WHAT TO WORK ON.
The lines needed are those from the start of the records through the line holding "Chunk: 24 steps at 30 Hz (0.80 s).", each copied exactly.

*** Begin section ***

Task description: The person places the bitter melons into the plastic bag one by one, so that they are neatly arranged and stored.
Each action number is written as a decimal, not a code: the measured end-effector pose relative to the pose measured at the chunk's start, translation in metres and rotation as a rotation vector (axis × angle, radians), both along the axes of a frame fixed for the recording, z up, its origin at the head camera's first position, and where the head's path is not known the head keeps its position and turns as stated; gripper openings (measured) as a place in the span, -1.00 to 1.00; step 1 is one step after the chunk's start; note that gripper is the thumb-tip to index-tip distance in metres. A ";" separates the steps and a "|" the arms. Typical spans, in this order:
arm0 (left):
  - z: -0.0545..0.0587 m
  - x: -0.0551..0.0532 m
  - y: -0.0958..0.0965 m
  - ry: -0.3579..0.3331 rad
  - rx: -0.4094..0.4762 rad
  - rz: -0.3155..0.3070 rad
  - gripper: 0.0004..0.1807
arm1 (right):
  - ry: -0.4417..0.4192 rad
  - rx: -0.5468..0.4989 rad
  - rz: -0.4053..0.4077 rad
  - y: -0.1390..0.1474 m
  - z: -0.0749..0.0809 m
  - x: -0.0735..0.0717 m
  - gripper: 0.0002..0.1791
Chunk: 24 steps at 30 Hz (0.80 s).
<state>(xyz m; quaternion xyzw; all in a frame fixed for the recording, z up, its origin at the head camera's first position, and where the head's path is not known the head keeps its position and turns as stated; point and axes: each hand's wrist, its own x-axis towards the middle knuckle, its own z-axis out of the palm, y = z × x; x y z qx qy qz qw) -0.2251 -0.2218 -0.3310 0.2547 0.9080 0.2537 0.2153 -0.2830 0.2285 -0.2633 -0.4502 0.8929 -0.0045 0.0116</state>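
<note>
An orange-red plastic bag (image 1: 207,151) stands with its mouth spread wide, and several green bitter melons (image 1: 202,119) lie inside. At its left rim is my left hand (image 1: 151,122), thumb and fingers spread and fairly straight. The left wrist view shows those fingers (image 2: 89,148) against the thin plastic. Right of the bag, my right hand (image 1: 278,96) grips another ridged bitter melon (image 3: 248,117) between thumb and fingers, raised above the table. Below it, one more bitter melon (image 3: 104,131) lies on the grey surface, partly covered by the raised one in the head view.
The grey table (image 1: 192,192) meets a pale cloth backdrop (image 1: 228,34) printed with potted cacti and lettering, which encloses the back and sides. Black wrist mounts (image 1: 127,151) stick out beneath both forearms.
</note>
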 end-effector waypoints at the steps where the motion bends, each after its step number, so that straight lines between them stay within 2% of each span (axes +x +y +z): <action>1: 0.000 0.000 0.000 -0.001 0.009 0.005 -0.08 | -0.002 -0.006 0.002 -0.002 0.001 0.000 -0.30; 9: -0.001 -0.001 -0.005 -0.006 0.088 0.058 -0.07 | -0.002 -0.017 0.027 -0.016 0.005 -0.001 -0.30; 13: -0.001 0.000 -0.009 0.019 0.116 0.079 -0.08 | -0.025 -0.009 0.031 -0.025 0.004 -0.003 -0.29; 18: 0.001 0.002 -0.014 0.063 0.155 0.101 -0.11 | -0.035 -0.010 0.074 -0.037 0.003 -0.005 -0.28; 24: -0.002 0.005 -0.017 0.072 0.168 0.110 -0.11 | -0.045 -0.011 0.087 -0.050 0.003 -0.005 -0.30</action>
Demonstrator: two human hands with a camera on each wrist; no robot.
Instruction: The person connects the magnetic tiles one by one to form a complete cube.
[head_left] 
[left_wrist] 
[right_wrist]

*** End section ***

RESPONSE.
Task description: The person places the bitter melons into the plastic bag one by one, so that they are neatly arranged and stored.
Each action number is written as a decimal, not a code: the measured end-effector pose relative to the pose measured at the chunk's start, translation in metres and rotation as a rotation vector (axis × angle, radians), both along the axes of a frame fixed for the recording, z up, its origin at the head camera's first position, and where the head's path is not known the head keeps its position and turns as stated; gripper openings (measured) as a place in the span, -1.00 to 1.00; step 1 is one step after the chunk's start; note that gripper is the thumb-tip to index-tip distance in metres. A ";" separates the steps and a "|" the arms. Typical spans, in this order:
arm0 (left):
  - z: -0.0545..0.0587 m
  - x: -0.0551..0.0532 m
  - y: -0.0958..0.0965 m
  - ry: -0.3579..0.3331 rad
  - rx: -0.4094..0.4762 rad
  - rz: -0.3155..0.3070 rad
  - gripper: 0.0004..0.1807
arm1 (right):
  - ry: -0.4417..0.4192 rad
  - rx: -0.5468..0.4989 rad
  - rz: -0.4053..0.4077 rad
  - y: -0.1390..0.1474 m
  - z: -0.0749..0.0809 m
  - x: -0.0735..0.0717 m
  - gripper: 0.0002..0.1791
Chunk: 24 steps at 30 Hz (0.80 s).

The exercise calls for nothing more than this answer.